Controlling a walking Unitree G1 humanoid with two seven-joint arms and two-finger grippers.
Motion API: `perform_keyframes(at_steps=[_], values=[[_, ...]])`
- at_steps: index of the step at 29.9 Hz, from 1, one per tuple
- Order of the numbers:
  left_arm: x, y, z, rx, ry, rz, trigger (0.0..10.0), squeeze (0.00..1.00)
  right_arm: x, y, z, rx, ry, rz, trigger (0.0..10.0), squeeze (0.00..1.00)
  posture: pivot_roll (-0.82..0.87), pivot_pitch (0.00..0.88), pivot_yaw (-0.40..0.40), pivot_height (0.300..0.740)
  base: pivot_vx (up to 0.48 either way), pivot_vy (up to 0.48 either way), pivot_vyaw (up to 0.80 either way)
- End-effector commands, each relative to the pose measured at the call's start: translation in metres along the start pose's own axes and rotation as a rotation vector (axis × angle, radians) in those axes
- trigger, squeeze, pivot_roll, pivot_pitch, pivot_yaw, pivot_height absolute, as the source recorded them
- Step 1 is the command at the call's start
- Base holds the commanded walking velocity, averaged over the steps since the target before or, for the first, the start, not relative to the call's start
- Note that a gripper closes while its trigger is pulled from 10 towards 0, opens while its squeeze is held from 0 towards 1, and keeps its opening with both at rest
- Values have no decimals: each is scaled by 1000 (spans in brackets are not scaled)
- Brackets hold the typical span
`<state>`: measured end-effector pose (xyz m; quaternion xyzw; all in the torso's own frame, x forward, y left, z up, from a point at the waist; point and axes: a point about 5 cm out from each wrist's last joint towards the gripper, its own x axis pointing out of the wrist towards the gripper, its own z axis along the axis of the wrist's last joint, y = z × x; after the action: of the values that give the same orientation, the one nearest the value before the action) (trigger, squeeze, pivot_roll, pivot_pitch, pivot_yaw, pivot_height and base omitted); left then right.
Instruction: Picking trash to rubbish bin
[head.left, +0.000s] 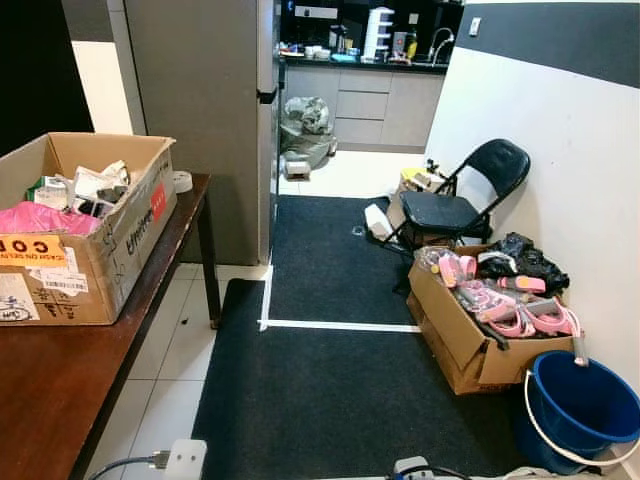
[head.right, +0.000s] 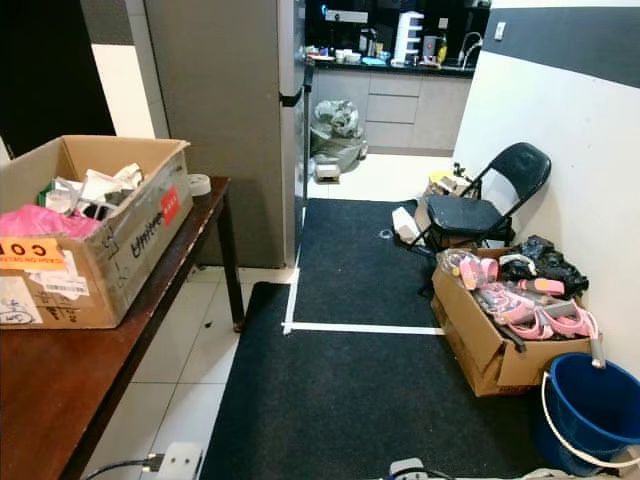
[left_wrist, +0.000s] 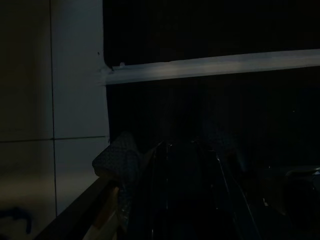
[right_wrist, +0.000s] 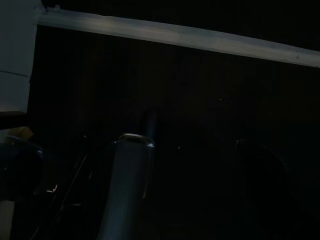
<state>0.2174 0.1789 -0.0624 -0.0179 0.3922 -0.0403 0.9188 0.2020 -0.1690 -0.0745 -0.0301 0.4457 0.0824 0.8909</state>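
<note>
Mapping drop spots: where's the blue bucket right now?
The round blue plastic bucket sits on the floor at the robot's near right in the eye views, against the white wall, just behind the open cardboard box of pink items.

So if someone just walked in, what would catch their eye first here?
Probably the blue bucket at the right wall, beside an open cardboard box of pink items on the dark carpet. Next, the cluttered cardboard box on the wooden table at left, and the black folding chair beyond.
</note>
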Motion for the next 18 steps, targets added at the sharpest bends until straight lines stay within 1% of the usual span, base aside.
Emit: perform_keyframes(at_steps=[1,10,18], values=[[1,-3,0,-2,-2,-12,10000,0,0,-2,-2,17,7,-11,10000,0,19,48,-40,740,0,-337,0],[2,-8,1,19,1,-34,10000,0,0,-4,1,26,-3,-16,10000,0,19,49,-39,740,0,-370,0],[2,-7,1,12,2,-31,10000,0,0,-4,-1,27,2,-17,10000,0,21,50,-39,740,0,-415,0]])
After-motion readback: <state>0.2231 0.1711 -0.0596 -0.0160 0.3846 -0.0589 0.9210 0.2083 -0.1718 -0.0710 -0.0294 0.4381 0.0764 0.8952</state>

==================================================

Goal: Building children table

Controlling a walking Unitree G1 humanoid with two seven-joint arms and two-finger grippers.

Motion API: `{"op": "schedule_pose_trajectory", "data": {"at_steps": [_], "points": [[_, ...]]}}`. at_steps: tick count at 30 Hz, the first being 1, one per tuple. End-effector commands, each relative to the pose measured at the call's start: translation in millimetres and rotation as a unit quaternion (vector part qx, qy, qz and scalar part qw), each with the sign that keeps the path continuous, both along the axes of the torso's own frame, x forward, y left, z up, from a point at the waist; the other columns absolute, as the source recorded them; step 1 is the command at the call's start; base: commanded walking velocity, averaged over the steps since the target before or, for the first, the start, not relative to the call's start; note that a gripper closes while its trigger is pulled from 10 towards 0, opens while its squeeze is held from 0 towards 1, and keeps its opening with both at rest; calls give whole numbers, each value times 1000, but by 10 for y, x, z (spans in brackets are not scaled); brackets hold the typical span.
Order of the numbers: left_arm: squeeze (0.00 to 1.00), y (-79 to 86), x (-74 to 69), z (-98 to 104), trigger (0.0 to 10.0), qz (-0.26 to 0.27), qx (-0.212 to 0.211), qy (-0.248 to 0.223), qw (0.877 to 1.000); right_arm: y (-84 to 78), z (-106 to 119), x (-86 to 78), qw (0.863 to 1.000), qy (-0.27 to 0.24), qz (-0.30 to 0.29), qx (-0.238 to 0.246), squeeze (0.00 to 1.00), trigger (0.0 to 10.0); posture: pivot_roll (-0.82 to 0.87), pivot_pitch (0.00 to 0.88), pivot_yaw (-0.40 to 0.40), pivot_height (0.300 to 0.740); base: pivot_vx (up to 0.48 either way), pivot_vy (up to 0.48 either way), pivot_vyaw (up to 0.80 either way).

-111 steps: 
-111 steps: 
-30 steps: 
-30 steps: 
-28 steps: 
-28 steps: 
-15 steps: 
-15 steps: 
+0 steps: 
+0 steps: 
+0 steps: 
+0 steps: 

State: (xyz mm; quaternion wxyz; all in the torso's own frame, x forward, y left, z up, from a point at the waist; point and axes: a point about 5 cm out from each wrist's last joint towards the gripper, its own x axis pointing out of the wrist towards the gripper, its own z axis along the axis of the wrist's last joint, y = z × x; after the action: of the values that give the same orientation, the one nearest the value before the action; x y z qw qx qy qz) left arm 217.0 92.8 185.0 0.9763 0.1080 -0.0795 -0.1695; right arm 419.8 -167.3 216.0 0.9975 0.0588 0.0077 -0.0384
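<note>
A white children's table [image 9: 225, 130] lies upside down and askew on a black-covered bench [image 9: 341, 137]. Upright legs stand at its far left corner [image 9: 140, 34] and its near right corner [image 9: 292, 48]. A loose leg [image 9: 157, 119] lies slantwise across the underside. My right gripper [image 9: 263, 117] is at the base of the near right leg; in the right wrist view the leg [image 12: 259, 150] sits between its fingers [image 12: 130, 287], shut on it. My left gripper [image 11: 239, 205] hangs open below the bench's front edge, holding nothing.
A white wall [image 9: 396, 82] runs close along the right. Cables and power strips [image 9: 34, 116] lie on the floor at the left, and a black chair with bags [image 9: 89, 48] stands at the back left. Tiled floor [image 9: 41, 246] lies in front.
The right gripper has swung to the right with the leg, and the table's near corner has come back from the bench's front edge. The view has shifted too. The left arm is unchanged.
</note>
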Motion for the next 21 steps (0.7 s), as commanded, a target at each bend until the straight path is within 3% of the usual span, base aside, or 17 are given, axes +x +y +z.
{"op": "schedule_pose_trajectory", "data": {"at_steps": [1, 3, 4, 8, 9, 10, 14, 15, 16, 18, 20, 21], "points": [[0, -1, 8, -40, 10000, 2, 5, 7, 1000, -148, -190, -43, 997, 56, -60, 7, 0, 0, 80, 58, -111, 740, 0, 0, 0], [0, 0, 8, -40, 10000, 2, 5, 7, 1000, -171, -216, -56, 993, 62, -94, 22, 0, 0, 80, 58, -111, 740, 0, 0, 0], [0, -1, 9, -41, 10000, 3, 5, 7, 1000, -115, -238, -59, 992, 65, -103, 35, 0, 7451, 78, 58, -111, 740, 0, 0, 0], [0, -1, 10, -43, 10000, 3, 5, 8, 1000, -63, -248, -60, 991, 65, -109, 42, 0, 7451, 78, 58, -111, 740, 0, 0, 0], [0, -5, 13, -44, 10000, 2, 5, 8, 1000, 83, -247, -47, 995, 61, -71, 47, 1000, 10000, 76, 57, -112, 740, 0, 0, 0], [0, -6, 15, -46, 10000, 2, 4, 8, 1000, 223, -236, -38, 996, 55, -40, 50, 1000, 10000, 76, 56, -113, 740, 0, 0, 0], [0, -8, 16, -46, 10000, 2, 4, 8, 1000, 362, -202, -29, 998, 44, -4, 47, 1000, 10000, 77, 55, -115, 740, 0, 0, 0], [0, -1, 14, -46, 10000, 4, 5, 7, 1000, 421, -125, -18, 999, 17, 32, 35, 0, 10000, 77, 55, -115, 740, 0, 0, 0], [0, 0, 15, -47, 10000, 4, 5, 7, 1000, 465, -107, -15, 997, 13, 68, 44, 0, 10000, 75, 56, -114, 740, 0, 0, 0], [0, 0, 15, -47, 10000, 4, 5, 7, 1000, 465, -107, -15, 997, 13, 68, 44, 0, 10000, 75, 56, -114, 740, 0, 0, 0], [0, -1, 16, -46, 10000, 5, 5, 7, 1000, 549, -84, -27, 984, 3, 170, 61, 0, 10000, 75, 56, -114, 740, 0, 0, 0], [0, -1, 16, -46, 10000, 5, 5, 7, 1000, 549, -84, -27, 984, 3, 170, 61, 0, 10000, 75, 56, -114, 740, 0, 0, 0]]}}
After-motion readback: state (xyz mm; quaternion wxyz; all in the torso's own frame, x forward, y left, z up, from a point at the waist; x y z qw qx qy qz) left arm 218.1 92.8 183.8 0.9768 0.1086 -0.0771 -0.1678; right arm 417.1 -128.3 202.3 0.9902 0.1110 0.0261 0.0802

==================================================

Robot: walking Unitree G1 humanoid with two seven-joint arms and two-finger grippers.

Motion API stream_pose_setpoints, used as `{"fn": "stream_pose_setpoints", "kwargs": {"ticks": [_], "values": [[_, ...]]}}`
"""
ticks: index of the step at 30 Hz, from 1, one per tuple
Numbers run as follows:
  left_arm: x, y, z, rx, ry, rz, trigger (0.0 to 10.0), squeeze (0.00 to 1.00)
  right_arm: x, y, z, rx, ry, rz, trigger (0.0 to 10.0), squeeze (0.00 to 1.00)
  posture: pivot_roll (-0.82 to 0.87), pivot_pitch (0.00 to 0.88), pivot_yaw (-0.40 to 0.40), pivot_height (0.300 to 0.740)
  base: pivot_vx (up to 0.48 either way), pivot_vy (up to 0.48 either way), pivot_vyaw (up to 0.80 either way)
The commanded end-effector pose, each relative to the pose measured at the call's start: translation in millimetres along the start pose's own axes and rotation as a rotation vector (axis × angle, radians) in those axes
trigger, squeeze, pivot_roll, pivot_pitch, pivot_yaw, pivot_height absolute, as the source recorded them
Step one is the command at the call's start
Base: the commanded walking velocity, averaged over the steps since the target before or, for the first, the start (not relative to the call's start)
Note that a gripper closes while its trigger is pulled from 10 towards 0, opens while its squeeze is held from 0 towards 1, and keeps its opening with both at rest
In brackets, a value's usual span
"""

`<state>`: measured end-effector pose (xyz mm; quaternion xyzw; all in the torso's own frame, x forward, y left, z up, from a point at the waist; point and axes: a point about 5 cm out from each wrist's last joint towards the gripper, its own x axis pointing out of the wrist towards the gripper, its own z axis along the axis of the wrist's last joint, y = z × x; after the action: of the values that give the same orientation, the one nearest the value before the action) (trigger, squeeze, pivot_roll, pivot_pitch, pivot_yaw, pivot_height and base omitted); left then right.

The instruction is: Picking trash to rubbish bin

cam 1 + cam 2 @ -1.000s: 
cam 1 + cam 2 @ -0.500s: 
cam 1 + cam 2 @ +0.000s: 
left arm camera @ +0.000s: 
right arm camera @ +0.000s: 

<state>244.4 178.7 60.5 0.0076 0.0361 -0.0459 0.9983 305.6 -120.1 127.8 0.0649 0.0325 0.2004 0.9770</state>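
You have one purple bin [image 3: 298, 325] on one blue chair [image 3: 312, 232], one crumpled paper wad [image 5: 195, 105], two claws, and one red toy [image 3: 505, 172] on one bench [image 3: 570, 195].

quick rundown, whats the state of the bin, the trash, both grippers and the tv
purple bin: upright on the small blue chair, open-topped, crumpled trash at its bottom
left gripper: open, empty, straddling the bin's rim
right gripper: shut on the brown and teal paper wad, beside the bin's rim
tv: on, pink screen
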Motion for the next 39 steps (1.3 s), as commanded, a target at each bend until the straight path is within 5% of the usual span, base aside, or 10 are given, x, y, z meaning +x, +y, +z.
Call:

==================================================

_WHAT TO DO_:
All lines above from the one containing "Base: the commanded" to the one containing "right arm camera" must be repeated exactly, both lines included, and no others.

_RESULT OF THE EXERCISE_:
Base: the commanded walking velocity, averaged over the steps since the target before or, for the first, the start (not relative to the call's start)
Note that a gripper closes while its trigger is pulled from 10 towards 0, opens while its squeeze is held from 0 towards 1, and keeps its opening with both at rest
In brackets, a value's usual span
"""

`<state>`: measured end-effector pose (xyz mm; quaternion xyzw; all in the torso's own frame, x forward, y left, z up, from a point at the waist; point and axes: a point about 5 cm out from each wrist's last joint towards the gripper, its own x axis pointing out of the wrist towards the gripper, its own z axis along the axis of the wrist's last joint, y = z × x; after the action: of the values that give the same orientation, the one nearest the value before the action) (trigger, squeeze, pivot_roll, pivot_pitch, pivot_yaw, pivot_height and base omitted); left then right.

The instruction is: Picking trash to rubbish bin

cam 1 + cam 2 @ -1.000s: 
cam 1 + cam 2 @ -0.500s: 
cam 1 + cam 2 @ +0.000s: 
left arm camera @ +0.000s: 
right arm camera @ +0.000s: 

This exercise requires no further work.